Segment Start: GIVEN INFORMATION

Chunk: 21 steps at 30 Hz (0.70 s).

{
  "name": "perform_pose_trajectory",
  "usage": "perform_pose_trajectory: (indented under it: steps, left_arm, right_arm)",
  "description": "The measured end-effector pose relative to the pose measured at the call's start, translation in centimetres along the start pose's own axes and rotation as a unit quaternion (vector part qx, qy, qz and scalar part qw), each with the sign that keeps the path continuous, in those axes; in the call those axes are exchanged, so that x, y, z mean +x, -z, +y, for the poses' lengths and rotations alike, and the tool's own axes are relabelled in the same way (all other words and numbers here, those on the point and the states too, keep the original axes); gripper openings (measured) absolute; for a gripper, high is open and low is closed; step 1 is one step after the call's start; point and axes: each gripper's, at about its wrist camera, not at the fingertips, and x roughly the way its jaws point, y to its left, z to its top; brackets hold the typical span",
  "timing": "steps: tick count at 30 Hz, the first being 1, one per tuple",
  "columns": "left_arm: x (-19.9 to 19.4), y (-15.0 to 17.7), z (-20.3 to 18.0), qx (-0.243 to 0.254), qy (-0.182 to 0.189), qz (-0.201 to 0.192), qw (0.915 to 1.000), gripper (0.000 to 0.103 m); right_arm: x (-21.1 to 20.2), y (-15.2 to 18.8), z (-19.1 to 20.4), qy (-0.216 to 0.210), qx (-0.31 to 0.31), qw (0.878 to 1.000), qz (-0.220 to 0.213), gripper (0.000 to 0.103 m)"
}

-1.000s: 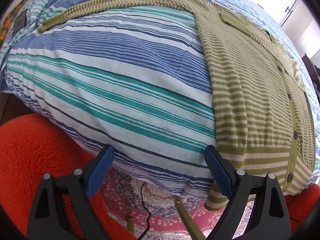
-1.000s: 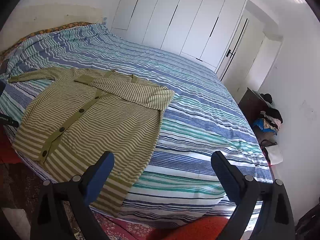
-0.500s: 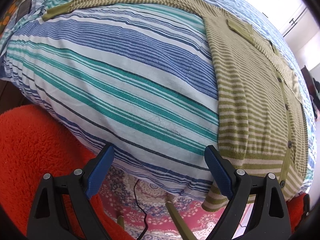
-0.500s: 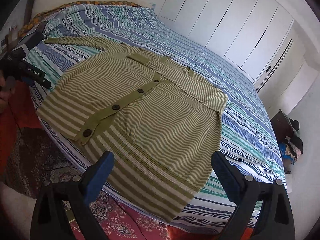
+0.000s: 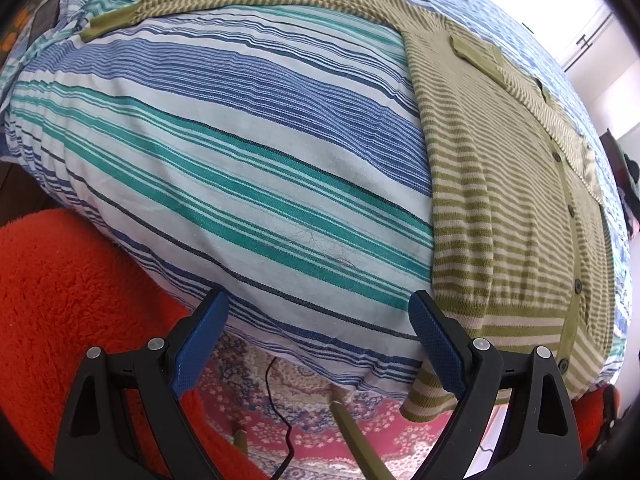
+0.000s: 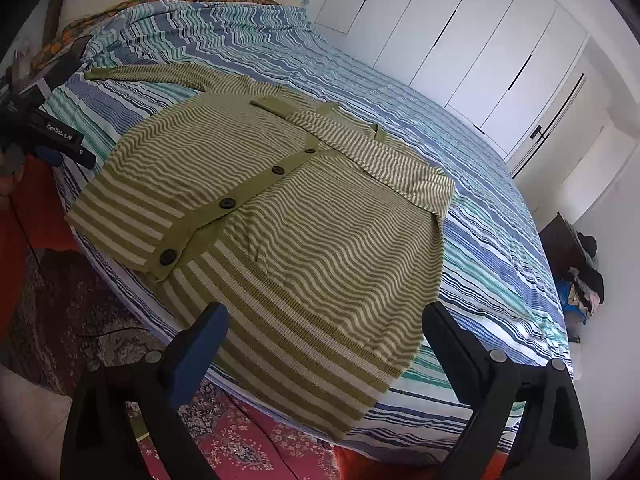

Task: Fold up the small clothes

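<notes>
Lying flat on the bed, cardigan just beyond wide-open right gripper, beside wide-open left gripper.

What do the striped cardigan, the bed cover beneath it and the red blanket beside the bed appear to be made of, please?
The cardigan looks like fine knit, perhaps cotton or wool: matte, with a ribbed hem and placket. The bed cover seems smooth woven cotton, with fine creases showing. The red blanket looks like fluffy fleece, judging by its nubby pile.
</notes>
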Motion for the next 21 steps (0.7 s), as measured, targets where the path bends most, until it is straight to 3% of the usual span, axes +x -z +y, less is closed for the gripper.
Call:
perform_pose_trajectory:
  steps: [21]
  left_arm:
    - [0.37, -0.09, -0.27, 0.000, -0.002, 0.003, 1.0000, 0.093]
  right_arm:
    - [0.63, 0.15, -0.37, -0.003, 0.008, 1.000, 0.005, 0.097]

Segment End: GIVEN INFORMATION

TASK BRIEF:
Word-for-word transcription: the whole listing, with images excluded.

SOLUTION FOR THIS EXERCISE:
Chunk: 21 steps at 30 Hz (0.70 s).

{
  "name": "perform_pose_trajectory",
  "usage": "perform_pose_trajectory: (indented under it: steps, left_arm, right_arm)",
  "description": "The measured end-effector pose relative to the pose measured at the call's start, translation in centimetres along the start pose's own axes and rotation as a unit quaternion (vector part qx, qy, qz and scalar part qw), each with the sign that keeps the path continuous, in those axes; in the call those axes are exchanged, so that x, y, z mean +x, -z, +y, for the poses' lengths and rotations alike, and the tool's own axes are relabelled in the same way (all other words and numbers here, those on the point and the states too, keep the original axes); gripper openings (measured) absolute; for a gripper, high is open and low is closed; step 1 is one step after the call's start; point and axes: each gripper's, at about its wrist camera, not at the fingertips, and x roughly the way its jaws point, y to its left, z to its top; brackets hold the typical span",
  "timing": "steps: tick count at 30 Hz, the first being 1, one per tuple",
  "columns": "left_arm: x (-19.9 to 19.4), y (-15.0 to 17.7), z (-20.3 to 18.0), qx (-0.243 to 0.254), qy (-0.182 to 0.189), qz (-0.201 to 0.192), qw (0.915 to 1.000), gripper (0.000 to 0.103 m); right_arm: x (-21.1 to 20.2), y (-15.2 to 18.8), z (-19.1 to 20.4), qy (-0.216 to 0.210), qx (-0.31 to 0.31), qw (0.878 to 1.000), qz (-0.220 to 0.213), gripper (0.000 to 0.103 m)"
}

-1.000s: 
-1.000s: 
-0.500s: 
-0.500s: 
+0.000s: 
+0.000s: 

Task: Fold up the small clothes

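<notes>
Lying flat on the bed, cardigan just beyond wide-open right gripper, beside wide-open left gripper.

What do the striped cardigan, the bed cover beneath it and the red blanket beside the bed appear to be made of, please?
The cardigan looks like fine knit, perhaps cotton or wool: matte, with a ribbed hem and placket. The bed cover seems smooth woven cotton, with fine creases showing. The red blanket looks like fluffy fleece, judging by its nubby pile.
</notes>
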Motion for the next 21 steps (0.7 s), as measured, targets where the path bends most, until it is straight to 3% of the usual span, axes +x -z +y, less is closed for the gripper.
Call:
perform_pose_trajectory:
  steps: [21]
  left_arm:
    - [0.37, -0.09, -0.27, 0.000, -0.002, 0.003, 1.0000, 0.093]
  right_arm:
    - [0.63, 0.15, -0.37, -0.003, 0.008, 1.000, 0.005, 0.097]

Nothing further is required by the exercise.